3 Div. 221.

195 So.2d 110 (1967)


Supreme Court of Alabama.

February 9, 1967.

Attorney(s) appearing for the Case

Thos. F. Parker, Montgomery, for appellant.

Rushton, Stakely & Johnson, Jas. Garrett, Chas. A. Stakely, Jr., and N. T. Braswell, III, Montgomery, for appellee.

MERRILL, Justice.

This is an action for damages for personal injuries sustained by Loyal Weldon as a proximate result of the negligent maintenance by the City of Montgomery of a sidewalk. From a verdict and judgment of $7,500 returned by the jury, the city has perfected the instant appeal.

The facts are sustantially as follows: On June 5, 1963, the plaintiff, while walking on Molton Street in downtown Montgomery, tripped or stumbled upon a defective sidewalk. He suffered serious back injuries and was admitted to a local hospital for twenty-three days—the first of three lengthy hospital visits. On the same day the plaintiff was injured, his wife called an offical of the city and told him of the defective sidewalk and the accident. The city sent its repair crew to the place of the injury, barricaded the dangerous portion of the sidewalk and within two days had placed the sidewalk in repair.

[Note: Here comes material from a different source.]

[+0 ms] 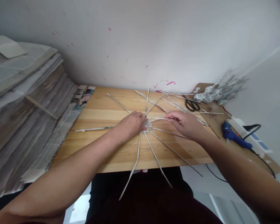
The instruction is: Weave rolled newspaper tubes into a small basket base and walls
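Observation:
A small round woven base (148, 126) of rolled newspaper tubes lies on the wooden table (102, 109), its long spokes fanning out all round, some past the front edge. My left hand (135, 122) is closed over the left side of the base, fingertips pressed on its upper rim and partly hidden. To the right, my right hand (178, 121) pinches a paper tube (157, 118) between thumb and fingers. That tube runs leftward to the top of the base. One spoke (94, 128) points left from beneath my left hand.
Loose paper tubes (175, 102) lie behind my right hand, with black scissors (192, 105) beside them. Further right are a blue glue gun (234, 135), a white power strip (253, 137) and silvery bundles (208, 94). A tall newspaper stack (30, 102) stands left; a wall rises behind.

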`<control>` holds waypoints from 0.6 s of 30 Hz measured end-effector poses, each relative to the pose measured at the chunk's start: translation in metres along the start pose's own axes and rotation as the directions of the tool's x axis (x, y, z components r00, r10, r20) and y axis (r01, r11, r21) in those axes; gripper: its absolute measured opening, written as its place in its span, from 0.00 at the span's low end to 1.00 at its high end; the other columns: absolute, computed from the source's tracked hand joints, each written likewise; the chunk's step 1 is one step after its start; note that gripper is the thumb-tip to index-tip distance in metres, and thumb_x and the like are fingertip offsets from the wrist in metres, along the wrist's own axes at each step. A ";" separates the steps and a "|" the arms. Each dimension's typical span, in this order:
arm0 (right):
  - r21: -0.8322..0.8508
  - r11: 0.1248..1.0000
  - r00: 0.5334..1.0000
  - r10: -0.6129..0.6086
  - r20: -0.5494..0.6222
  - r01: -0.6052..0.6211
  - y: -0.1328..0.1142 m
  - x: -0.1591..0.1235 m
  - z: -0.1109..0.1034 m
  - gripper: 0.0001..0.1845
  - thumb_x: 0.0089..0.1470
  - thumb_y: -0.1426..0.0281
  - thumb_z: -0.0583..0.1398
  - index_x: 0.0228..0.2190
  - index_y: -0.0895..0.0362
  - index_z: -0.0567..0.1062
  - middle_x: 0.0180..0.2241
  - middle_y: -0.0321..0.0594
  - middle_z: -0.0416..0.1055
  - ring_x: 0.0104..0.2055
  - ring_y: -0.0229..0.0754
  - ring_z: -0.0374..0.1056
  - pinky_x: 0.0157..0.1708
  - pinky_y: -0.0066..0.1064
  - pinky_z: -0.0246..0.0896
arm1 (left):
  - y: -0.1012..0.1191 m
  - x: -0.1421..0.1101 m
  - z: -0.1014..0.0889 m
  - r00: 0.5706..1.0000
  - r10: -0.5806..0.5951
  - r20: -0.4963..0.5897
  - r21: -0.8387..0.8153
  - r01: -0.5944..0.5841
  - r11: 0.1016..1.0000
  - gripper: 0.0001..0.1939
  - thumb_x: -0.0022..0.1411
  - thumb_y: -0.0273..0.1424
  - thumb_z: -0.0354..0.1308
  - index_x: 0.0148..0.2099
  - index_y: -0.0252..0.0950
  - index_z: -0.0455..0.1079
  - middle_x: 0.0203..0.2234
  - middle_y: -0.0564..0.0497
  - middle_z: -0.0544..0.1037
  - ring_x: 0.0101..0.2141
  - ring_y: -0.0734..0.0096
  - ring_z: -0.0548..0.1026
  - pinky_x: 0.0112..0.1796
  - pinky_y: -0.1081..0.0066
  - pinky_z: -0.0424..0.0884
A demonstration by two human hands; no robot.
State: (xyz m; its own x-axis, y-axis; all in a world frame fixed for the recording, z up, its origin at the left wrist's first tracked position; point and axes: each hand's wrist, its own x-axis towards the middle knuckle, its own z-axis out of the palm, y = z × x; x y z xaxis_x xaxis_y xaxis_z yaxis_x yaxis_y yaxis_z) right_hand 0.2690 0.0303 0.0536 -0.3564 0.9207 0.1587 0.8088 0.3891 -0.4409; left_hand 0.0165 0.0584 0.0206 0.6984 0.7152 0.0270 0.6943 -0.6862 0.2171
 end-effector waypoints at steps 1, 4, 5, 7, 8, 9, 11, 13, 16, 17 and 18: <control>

Approximately two weeks after the fall, and before any other notice of the accident or claim of any kind was made to the city, an insurance adjuster, Mr. Harold McGlynn, Jr., entered the case on behalf of the defendant. In Mr. McGlynn's own words, "I went by shortly after we got the assignment and just for a few minutes let him know that I was the adjuster on the case."

This visit, the first of many, was the beginning of a warn acquaintanceship with the plaintiff and his wife, in which Mr. McGlynn displayed a friendly, sympathetic, and helpful attitude. A spirit of cooperation was created between the parties and a relationship of confidence was spawned.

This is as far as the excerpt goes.